There is another way of writing histogram data to Wavefront, which is to use a “distribution”. A distribution assigns multiple values to a single metric over a given time range. So, if you were recording web server response codes, and had 150 “200”s and 6 “404”s in a minute, you could send a distribution which looked like #150 200 #6 404.

The CLI lets you send distributions just like normal points, using write distribution.

wf write distribution [-DnViq] [-c file] [-P profile] [-E proxy]
         [-H host] [-p port] [-T tag...] [-u method] [-S socket] [-I interval]
         <metric> <val>...

Wavefront describes distributions in the way I just showed you, with #a b where a is the number of times b occurred during the time range. To save you the trouble of counting your individual values, the CLI lets you describe a distributin “in the raw”.

$ wf write distribution -V demo.dist 3 1 4 1 1 2 3 6 4 1 3 2
SDK INFO: !M 1539780323 #3 3.0 #4 1.0 #2 4.0 #2 2.0 #1 6.0 demo.dist source=box
       sent 1
   rejected 0
     unsent 0

But if you have gone to the trouble of counting up the values, it would be rude of me to expect you to break them up again. So this will work too.

$ wf write distribution -Vq test.dist 3x3 4x1 2x4 2x2 1x6
SDK INFO: !M 1539781868 #3 3.0 #4 1.0 #2 4.0 #2 2.0 #1 6.0 test.dist source=box

I chose 3x1 rather than Wavefront’s #3 1 format to save you having to escape the hash. You can even mix and match, so 3x1 2 3 is fine.

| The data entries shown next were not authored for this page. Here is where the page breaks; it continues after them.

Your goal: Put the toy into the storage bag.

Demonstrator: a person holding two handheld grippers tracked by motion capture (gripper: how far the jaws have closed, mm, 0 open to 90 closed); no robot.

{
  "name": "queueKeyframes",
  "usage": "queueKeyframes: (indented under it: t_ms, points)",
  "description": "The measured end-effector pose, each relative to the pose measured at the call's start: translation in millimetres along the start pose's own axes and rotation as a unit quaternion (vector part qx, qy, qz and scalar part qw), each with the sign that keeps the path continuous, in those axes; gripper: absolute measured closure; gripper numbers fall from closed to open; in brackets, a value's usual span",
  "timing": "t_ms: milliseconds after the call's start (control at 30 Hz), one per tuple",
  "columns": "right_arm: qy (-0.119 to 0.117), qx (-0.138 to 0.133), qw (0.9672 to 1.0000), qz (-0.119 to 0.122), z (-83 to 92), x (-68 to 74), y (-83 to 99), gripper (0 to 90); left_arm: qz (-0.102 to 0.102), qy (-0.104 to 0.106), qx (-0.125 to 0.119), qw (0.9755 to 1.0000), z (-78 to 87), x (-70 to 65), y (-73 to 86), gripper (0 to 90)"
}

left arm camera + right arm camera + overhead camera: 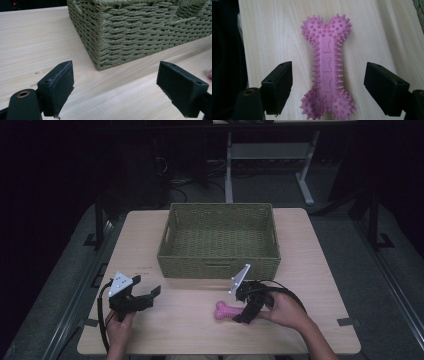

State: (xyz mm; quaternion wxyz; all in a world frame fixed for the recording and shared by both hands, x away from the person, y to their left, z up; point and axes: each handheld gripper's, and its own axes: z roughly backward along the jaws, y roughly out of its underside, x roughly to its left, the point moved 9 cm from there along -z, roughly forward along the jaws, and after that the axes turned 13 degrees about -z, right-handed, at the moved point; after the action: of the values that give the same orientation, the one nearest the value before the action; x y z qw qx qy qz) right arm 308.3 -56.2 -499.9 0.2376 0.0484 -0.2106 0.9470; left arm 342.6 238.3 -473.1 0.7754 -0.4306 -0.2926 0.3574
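Table: a light wood-grain table (310,270) is carrying a woven basket and a pink toy.
Basket: an olive-green woven basket (219,240) is sitting at the middle of the far half of the table, its open top showing nothing inside from the high view.
Toy: a pink spiked rubber bone (327,72) is lying flat on the bare wood in front of the basket, toward the person's right.
Right gripper: the right gripper (248,312) is hovering over the bone's right end in the high view, held by the person's right hand (286,310).
Right jaws: they are standing wide apart and gripping nothing; in the right gripper view the bone is lying lengthwise in the gap, clear of both pads, one knobbed end reaching beyond the jaw tips and the other sitting back between them.
Left gripper: the left gripper (145,297) is resting low near the table's front left, well apart from the bone.
Left jaws: they are spread wide on nothing, pointing at the basket's near corner (100,60).
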Motion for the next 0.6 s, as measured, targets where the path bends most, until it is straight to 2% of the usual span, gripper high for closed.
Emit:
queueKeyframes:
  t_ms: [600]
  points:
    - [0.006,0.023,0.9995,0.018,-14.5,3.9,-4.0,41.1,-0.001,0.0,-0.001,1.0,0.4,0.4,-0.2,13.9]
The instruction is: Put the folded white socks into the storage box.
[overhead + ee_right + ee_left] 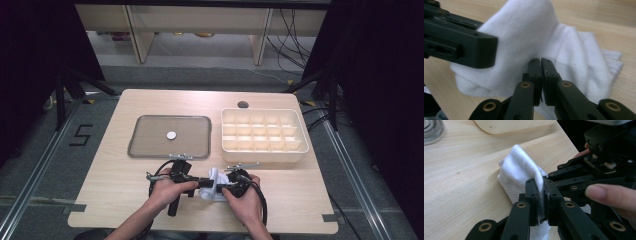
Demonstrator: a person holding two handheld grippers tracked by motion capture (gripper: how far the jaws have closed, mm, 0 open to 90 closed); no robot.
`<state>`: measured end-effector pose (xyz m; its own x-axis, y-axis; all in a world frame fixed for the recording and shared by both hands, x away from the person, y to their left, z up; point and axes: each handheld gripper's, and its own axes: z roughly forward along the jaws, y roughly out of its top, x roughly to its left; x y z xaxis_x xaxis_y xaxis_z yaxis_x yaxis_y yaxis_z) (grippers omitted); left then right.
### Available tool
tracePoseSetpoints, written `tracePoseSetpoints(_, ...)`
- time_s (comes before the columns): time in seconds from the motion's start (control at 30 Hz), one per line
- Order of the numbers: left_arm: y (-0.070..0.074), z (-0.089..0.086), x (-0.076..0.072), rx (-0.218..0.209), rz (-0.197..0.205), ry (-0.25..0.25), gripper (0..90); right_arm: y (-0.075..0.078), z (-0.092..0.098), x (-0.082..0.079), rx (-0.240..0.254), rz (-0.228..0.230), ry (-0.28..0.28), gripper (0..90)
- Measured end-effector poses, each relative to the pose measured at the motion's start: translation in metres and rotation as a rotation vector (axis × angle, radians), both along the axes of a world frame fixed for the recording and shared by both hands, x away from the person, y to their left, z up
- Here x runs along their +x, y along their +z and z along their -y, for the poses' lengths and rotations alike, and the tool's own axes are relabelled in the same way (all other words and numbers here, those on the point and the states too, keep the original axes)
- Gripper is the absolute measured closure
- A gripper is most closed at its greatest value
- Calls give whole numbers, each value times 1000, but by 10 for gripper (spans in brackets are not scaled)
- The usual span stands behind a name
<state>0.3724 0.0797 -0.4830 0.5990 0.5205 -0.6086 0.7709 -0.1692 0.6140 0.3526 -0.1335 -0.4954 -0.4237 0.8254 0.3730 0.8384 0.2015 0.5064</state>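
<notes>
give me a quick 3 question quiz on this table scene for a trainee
1. True or false: both hand-held grippers are shut on the white cloth.
2. Multiple choice: where does the small white disc lie? A) in the divided box B) on the grey tray C) on the bare table
3. Fill in: the cream divided box sits to the ____ of the grey tray in the high view.

Key:
1. True. The left hand-held gripper and the right hand-held gripper each pinch a fold of it.
2. B
3. right
</notes>
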Motion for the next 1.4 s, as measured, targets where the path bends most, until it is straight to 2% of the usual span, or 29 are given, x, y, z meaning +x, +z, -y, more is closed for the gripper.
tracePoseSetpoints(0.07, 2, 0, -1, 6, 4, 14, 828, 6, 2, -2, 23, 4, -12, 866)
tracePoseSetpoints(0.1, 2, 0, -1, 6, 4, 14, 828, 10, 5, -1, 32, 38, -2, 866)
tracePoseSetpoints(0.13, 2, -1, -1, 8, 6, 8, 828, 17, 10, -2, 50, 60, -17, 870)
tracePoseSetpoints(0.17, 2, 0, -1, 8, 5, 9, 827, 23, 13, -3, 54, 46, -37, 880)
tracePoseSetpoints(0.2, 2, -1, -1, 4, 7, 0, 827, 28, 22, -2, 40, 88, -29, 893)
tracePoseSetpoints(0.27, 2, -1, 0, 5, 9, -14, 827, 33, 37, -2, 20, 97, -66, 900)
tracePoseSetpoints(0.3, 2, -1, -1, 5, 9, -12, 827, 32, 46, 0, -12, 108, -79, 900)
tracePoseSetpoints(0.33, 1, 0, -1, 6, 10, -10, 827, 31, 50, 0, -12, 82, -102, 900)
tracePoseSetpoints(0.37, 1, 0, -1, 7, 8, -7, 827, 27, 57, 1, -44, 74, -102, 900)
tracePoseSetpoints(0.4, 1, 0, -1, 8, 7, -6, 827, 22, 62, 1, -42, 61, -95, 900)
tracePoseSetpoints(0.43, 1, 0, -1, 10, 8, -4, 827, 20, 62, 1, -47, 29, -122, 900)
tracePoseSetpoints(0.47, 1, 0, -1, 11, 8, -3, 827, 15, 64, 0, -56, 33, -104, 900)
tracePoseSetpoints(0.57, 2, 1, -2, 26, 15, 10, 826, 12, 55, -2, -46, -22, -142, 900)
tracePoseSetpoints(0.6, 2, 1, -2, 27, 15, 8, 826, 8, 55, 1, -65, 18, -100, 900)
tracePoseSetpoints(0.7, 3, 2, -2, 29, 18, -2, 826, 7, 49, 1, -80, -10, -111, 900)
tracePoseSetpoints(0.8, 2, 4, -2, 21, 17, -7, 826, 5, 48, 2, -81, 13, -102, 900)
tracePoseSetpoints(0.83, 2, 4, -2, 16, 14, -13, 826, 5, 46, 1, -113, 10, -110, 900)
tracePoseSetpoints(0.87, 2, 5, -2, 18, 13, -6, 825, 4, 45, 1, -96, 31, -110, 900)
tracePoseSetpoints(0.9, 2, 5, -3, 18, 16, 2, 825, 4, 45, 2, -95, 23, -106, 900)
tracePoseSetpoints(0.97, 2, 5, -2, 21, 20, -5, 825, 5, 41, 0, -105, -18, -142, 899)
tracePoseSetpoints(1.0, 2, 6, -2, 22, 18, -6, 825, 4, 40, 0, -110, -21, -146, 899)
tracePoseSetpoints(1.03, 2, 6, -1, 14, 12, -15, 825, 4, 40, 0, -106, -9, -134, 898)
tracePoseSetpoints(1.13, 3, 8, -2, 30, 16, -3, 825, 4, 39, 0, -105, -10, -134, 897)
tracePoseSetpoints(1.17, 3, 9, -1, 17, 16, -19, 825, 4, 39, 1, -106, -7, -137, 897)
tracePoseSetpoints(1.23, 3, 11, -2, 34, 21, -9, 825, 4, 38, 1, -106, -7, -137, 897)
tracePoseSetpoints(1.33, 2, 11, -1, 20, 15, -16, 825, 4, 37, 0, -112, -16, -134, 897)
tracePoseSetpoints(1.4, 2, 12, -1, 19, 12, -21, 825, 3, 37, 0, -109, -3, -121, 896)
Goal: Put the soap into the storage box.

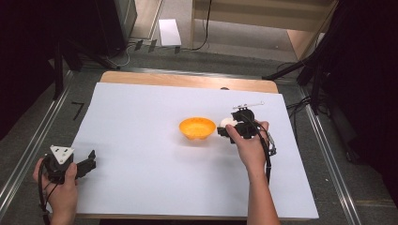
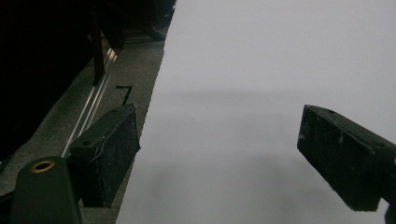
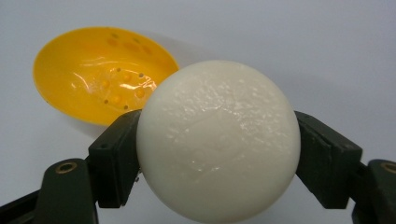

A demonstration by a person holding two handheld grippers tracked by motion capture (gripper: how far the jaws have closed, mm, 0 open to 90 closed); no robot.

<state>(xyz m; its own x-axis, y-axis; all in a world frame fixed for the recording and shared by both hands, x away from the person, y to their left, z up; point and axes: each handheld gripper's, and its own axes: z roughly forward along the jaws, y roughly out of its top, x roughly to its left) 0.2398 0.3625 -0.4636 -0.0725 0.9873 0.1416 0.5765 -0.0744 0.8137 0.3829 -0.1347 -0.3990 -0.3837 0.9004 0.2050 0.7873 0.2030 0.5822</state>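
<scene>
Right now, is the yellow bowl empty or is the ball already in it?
Empty. The bowl shows a bare inside, and the white ball is clamped in the right gripper beside it.

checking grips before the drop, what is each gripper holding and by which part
The right gripper clamps the white ball across its middle, beside the orange bowl. The left gripper holds nothing.

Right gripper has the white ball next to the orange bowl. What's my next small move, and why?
Probably carry the round white ball a little further over the orange plastic bowl before letting go: the right gripper is clamped on it just beside the bowl's rim, not yet above its hollow.
</scene>
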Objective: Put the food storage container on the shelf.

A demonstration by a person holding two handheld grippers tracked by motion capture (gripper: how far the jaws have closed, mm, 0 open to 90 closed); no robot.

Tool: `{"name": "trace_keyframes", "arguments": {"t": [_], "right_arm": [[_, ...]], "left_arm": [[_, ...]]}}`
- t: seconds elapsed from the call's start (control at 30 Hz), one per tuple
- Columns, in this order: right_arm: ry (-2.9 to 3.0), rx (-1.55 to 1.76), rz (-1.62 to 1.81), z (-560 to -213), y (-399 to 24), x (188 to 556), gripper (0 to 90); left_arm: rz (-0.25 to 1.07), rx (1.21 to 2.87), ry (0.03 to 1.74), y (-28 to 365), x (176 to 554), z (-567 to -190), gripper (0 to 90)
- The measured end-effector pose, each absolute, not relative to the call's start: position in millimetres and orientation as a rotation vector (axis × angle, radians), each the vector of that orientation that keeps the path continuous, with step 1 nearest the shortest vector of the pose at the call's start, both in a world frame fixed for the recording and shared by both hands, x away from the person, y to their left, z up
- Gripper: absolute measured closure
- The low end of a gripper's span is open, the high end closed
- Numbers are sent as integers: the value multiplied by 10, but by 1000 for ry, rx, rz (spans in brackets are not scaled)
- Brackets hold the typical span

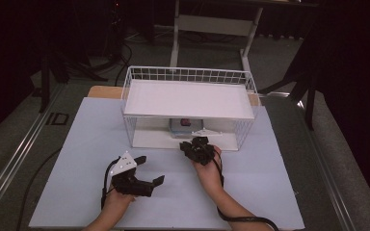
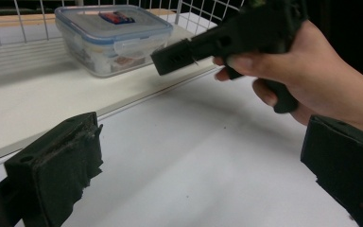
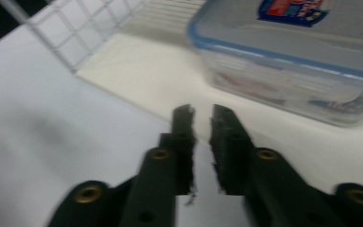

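Right gripper (image 3: pixel 202 118) points at the clear lidded box (image 3: pixel 293 56) on the wire rack's (image 1: pixel 139 77) lower shelf, jaws parted by a narrow gap, empty (box just ahead, untouched). Left gripper (image 1: pixel 149 171) rests wide open, empty, well back.

In the high view, the clear lidded container (image 1: pixel 185 128) sits under the shelf of the white wire rack (image 1: pixel 189 99), which hides most of it; its contents are too small to identify. In the right gripper view, the same container is cut off at the top and right edges and blurred, its label (image 3: pixel 290 9) unreadable. In the left gripper view, the right gripper (image 2: pixel 177 57) is cropped at the top edge.
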State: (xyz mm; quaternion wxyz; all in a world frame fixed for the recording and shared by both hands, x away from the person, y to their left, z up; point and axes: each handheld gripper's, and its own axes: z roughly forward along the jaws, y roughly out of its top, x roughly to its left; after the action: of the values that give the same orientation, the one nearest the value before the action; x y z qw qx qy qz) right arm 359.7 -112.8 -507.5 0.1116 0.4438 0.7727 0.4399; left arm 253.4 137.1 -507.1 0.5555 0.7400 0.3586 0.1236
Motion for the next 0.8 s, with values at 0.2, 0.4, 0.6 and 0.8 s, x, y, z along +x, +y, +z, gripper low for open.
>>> {"name": "trace_keyframes", "arguments": {"t": [0.2, 0.4, 0.6, 0.8], "right_arm": [[2272, 1234, 1377, -5031, -1202, 3420, 395], [2331, 1161, 1403, -4985, -1290, 3267, 161], [2341, 1091, 1414, -4943, -1405, 3094, 152], [2352, 1063, 1426, -4919, -1518, 2984, 152]], "left_arm": [[306, 1733, 814, 1357, 2485, -4962, 4], [296, 1761, 783, 1306, 2459, -4885, 4], [281, 1794, 741, 1265, 2425, -4785, 4], [262, 1800, 754, 1308, 2410, -4804, 4]]}}
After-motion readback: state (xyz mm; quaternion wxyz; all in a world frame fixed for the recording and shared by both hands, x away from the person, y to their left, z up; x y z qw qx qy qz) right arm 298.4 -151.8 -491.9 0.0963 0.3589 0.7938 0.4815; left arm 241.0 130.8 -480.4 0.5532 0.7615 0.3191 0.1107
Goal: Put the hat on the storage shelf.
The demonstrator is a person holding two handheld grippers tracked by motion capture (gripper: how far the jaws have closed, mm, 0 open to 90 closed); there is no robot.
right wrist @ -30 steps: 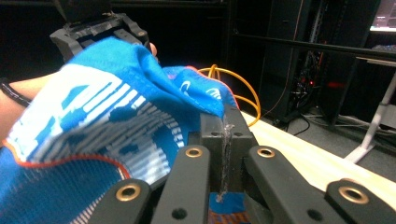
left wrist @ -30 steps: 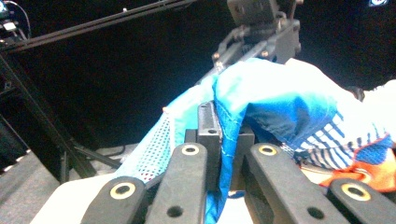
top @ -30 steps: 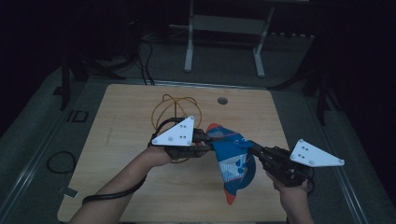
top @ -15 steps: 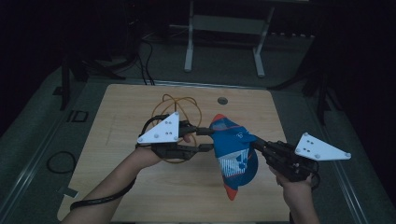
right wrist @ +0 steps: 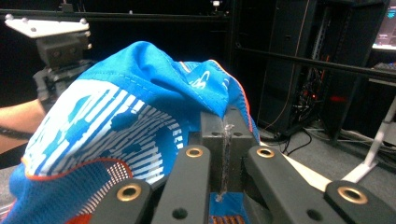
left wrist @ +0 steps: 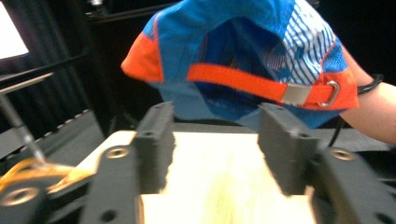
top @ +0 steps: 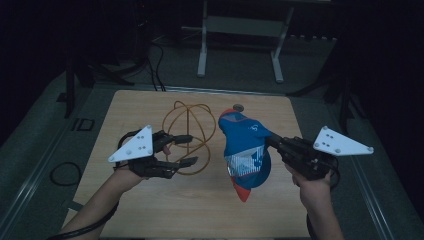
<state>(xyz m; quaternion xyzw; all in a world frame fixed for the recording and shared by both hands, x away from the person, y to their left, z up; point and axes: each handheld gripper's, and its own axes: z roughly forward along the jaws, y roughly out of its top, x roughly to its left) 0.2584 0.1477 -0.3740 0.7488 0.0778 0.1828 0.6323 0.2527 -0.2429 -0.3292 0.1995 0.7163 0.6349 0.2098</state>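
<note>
While the cap (top: 245, 150) is held pinched in the right gripper (top: 274, 141), the left gripper (top: 189, 150), just opened and empty, should be aimed squarely at the strap (left wrist: 261, 88).

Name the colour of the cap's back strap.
Orange strap, clearest in the left gripper view.

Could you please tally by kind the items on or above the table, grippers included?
Grippers: 2, left gripper and right gripper
Blue-and-orange cap: 1
Orange cord loop: 1
Total: 4
</note>
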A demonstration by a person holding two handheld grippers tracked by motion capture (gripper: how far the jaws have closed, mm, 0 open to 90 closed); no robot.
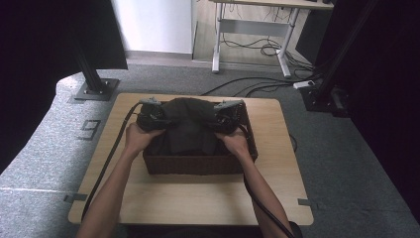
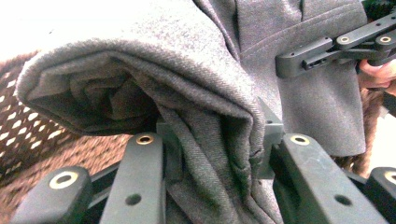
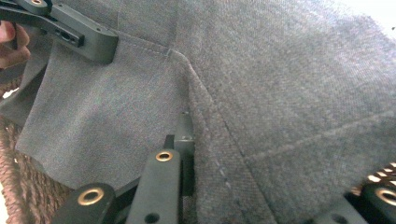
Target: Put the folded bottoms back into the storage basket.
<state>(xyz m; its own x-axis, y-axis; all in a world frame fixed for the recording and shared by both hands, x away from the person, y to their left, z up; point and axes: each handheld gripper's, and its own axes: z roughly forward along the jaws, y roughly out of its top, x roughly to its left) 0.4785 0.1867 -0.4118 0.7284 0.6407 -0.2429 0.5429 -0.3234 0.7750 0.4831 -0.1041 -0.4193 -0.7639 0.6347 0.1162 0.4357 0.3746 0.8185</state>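
While both of my grippers work over a dark brown woven wicker basket (image 1: 198, 163) on the light wooden table (image 1: 198, 198), a dark grey woollen garment with stitched seams (image 1: 185, 126) hangs between them, bunched above the basket and draping into it. My left gripper (image 2: 212, 140) is clenched on a thick rolled fold of the cloth, which fills the gap between its jaws. My right gripper (image 3: 224, 154) also has cloth running down between its jaws, right beside a stitched seam, and I judge it closed on the fabric, though its far jaw sits mostly under the drape. In the high view the left gripper (image 1: 151, 116) and right gripper (image 1: 227, 118) sit at the garment's two upper corners, well apart. I judge the cloth soft, limp and moderately heavy for fabric: it will sag wherever it hangs clear of the jaws, and its weave should not slip easily. The doubled folds and seams next to each set of jaws look like the firmest places to take hold.
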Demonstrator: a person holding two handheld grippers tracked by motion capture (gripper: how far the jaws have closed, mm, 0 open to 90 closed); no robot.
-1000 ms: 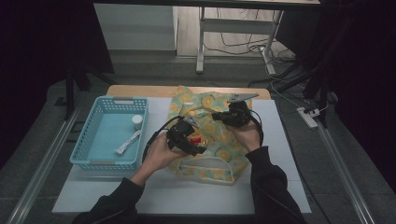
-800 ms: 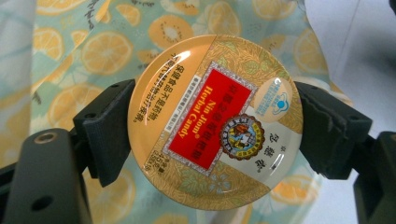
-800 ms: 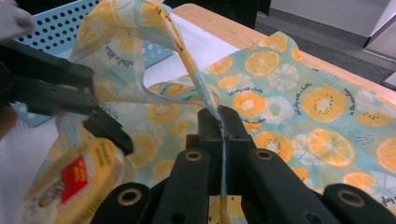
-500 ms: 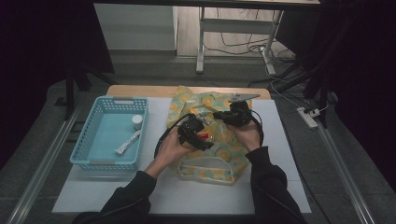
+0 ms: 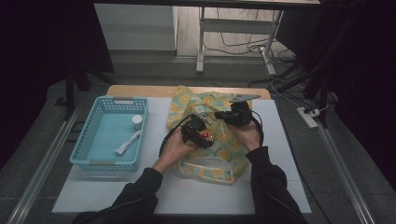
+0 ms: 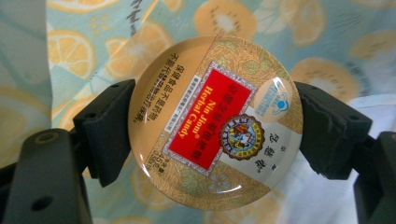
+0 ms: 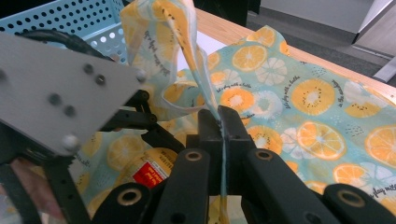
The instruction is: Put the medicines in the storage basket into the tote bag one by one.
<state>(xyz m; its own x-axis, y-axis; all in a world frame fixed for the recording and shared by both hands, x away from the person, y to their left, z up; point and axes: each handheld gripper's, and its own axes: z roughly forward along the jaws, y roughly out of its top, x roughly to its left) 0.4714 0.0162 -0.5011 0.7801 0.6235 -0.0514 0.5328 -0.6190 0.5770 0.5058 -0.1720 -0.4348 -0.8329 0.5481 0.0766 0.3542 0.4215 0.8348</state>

When you send a distribution, you must define the time interval it covers. The -I option lets you do this, and its value can be m, h or d. If you don’t specify, m is chosen. When the CLI detects a distribution it will automatically send it to port 40000. If you need to use a different port, -p will help you out.

You can even take distributions from a file, as we saw above. When you describe the input file format, just use d for distribution instead of v for value. And instead of a single value in the file, use a comma-separated list of values. Values can be straight numbers, or they can be duplicated with an x in the way you already saw. All the other rules of write file apply.

Note that distribution and histogram data cannot be sent via the API. They must go through a proxy. This is a design decision of Wavefront itself, not of the CLI. They also don’t currently appear to work if you send them to the proxy over HTTP.

I hope you find the CLI a useful way of getting data into Wavefront. If you find any bugs, or wish any enhancements, please open an issue.